▸ About this exercise
From the entries below, copy every line where the string "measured" appears.

::::

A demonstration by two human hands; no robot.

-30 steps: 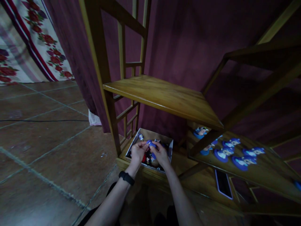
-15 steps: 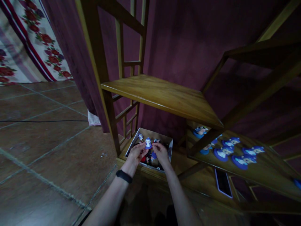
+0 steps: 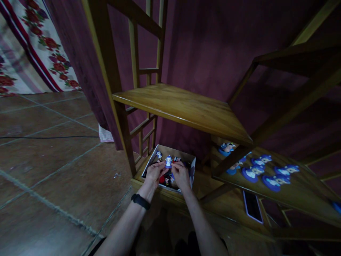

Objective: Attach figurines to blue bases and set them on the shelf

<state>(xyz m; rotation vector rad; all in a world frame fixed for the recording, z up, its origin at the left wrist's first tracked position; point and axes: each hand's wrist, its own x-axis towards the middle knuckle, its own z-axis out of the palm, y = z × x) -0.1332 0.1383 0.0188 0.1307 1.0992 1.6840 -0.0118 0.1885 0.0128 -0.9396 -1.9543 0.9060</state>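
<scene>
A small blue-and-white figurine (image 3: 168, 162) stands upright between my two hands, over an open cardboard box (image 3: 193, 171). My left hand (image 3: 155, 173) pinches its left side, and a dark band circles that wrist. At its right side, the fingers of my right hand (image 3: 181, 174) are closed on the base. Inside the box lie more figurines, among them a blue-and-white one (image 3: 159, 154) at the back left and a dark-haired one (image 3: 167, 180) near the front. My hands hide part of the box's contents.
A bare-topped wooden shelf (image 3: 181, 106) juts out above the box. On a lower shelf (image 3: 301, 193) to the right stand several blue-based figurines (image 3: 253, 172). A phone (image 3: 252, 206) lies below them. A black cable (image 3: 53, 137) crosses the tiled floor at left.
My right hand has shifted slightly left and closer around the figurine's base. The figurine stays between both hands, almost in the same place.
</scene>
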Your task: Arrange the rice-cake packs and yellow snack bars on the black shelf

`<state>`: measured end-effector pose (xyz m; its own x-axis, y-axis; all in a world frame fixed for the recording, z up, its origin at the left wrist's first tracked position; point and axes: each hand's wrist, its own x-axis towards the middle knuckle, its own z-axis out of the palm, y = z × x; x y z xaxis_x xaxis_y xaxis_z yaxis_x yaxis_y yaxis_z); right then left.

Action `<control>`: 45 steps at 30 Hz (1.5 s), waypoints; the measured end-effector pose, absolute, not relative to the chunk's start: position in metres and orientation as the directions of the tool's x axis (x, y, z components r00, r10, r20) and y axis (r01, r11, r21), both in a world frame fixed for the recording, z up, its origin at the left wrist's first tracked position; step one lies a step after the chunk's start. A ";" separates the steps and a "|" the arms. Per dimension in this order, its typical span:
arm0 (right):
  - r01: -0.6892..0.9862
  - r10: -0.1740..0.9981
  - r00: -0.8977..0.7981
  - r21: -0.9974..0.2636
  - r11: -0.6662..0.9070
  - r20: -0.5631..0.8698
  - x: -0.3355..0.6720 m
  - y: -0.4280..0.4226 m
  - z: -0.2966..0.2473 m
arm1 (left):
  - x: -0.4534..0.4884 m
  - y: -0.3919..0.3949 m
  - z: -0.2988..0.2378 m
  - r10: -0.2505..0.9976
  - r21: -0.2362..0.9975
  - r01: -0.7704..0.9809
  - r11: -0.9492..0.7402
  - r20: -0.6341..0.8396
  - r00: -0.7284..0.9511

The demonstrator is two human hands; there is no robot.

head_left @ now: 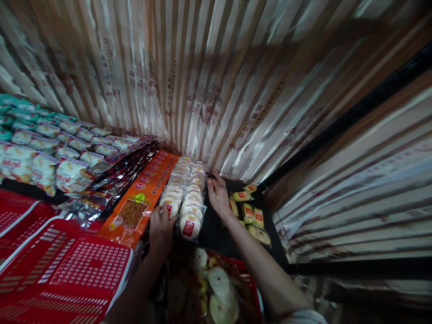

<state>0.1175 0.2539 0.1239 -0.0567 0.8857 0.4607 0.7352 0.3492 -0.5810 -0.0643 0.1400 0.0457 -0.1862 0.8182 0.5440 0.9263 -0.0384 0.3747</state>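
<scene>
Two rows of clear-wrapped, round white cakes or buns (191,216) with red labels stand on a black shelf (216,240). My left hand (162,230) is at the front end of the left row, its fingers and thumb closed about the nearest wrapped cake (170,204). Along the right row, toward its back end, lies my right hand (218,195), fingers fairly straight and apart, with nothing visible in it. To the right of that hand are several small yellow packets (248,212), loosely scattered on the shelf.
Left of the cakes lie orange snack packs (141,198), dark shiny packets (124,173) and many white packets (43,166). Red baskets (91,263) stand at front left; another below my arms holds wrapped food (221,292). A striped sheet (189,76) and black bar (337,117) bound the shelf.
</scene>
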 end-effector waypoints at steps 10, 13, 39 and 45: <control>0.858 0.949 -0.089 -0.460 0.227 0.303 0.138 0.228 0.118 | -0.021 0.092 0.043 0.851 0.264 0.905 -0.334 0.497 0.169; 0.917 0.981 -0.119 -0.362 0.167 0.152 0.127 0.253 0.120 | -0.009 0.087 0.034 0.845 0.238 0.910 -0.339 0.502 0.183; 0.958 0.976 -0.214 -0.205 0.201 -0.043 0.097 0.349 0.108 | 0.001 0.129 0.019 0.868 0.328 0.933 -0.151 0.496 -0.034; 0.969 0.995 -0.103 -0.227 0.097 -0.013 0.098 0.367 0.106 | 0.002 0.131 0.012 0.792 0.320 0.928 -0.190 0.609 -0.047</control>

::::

▸ Task solution
`<state>`: measured end-effector pose (xyz m; its own x-axis, y-axis; all in a world frame fixed for the recording, z up, its origin at the left wrist's first tracked position; point and axes: each hand's wrist, its own x-axis towards the middle knuckle, its own z-axis out of the palm, y = z × x; x y z xaxis_x xaxis_y xaxis_z yaxis_x yaxis_y yaxis_z); right then left.
Action `<control>`: 45 steps at 30 Hz (1.5 s), waypoints; the measured end-effector pose, absolute, not relative to the chunk's start: position in metres and orientation as the directions of the tool's x axis (x, y, z components r00, r10, r20) and y axis (r01, r11, r21), both in a world frame fixed for the recording, z up, its origin at the left wrist's first tracked position; step one lies a step after the chunk's start. A ";" separates the steps and a "|" the arms. Per dimension in this order, its typical span:

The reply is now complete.